Le riduzioni dei prezzi sono avvenute sulla scia di rapporti che affermavano un basso tasso di conversione tra i conducenti Tesla che hanno scelto di passare a FSD. Sebbene Tesla non riveli attivamente la percentuale della sua base clienti che utilizza FSD, il CFO Vaibhav Taneja ha affermato che la quota era “ancora piccola, circa il 12% della nostra flotta attuale” durante un Chiamata sugli utili di ottobre.

“Non sarai mai realmente proprietario del tuo veicolo elettrico”

Molte delle risposte all’annuncio di Musk lamentano la prevalenza di funzionalità basate su abbonamento che le case automobilistiche ora negano.

“Le persone vogliono possedere le loro cose a titolo definitivo, non essere eternamente obbligate”, un utente ha scritto.

“Non sarai mai realmente proprietario del tuo veicolo elettrico, perché sarà inutile senza il software che non potrai mai rimuovere, sostituire o modificare”, disse un altro, prima di aggiungere una raccomandazione: “Attenersi ai motori a combustione interna con il minor numero di computer possibile”.

Recentemente sono aumentate le critiche sulla dipendenza dal software dei nuovi veicoli, al punto che l’industria ha definito le auto elettriche “smartphone su ruote.” Tesla non è l’unico colpevole, come ad agosto, Volkswagen rilasciato un nuova funzionalità per aumentare la potenza di alcune delle sue auto elettriche al prezzo di 22,50 dollari al mese. GM offre anche una funzionalità di guida a mani libere in abbonamento, Super Cruise, su autostrade designate. Lanciato nel 2017, il servizio offre un periodo di prova di tre anni, seguito da un canone mensile di 25 dollari. Super Cruise è diventata un’importante fonte di guadagno per GM, alla fine dell’anno scorso proiettato una base utenti attiva di 600.000 e oltre 200 milioni di dollari di entrate per il 2025.

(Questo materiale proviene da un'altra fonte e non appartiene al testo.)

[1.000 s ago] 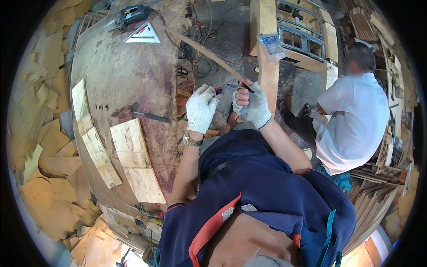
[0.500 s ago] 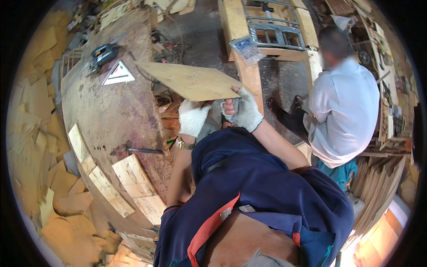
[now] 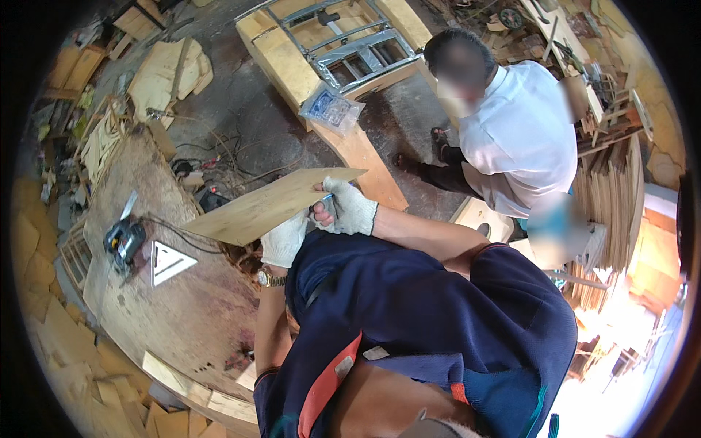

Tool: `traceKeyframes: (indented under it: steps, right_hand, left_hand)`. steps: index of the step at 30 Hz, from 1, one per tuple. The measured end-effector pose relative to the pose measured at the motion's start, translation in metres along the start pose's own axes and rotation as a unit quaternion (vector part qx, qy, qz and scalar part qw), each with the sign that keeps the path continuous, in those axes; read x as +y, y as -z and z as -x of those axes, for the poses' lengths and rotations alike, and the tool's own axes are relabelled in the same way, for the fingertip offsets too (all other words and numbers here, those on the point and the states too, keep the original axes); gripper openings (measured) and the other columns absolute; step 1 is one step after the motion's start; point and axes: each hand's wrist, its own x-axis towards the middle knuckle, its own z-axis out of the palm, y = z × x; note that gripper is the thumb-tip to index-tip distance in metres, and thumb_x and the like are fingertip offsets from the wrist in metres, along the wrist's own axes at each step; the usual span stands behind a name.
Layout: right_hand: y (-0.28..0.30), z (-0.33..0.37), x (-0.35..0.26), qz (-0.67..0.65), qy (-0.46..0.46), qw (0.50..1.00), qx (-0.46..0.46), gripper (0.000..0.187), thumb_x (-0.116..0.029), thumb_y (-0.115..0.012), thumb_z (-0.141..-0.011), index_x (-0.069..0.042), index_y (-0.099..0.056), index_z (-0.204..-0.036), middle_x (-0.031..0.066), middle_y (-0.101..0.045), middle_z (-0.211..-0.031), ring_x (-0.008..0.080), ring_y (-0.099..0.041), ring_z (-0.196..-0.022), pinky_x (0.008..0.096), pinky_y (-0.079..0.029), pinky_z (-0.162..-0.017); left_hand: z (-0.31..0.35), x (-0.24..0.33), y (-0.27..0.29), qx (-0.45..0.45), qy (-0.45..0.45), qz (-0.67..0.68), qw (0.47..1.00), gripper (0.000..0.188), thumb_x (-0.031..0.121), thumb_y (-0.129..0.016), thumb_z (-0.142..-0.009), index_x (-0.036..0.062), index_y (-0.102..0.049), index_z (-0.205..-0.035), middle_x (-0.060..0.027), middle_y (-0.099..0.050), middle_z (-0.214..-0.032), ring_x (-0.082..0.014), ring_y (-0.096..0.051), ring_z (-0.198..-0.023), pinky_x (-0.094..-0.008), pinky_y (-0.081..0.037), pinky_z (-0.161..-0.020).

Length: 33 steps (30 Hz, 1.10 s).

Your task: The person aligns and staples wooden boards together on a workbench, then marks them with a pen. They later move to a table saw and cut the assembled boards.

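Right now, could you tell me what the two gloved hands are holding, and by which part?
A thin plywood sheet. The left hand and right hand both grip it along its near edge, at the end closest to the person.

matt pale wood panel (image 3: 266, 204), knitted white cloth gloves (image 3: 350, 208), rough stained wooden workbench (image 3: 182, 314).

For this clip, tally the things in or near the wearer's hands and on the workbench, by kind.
Gloved hands, left and right: 2
Plywood sheet, held by both hands: 1
Wristwatch on the left wrist: 1
Power saw on the workbench: 1
White triangle square on the bench: 1
Total: 6
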Motion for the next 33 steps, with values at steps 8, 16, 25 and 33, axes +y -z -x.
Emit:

Gli aggiornamenti software e i canoni di abbonamento nelle loro auto potrebbero iniziare a frustrare gli utenti. Secondo un sondaggio di S&P Global, l’anno scorso il 68% dei consumatori ha dichiarato che sarebbe disposto a pagare per i servizi connessi all’auto sondaggioin calo rispetto all’86% nel 2024.

Mentre i veicoli elettrici tendono ad essere quelli più pesanti dal punto di vista software, tutte le auto oggigiorno fanno affidamento in qualche modo sui servizi connessi, indipendentemente dal loro propulsore. La maggior parte delle auto moderne sono supportate da fino a un milione di righe di codicee aggiornamenti frequenti possono rendere rapidamente incompatibili alcune funzionalità. Nel 2022, quando gli operatori hanno aggiornato la propria infrastruttura di telecomunicazioni dal 3G, molte auto sono state prodotte ToyotaChrysler e Jeep, compresi i modelli sia a batteria che a benzina, hanno perso definitivamente l’accesso a una funzionalità che avvisava automaticamente i primi soccorritori in caso di incidente.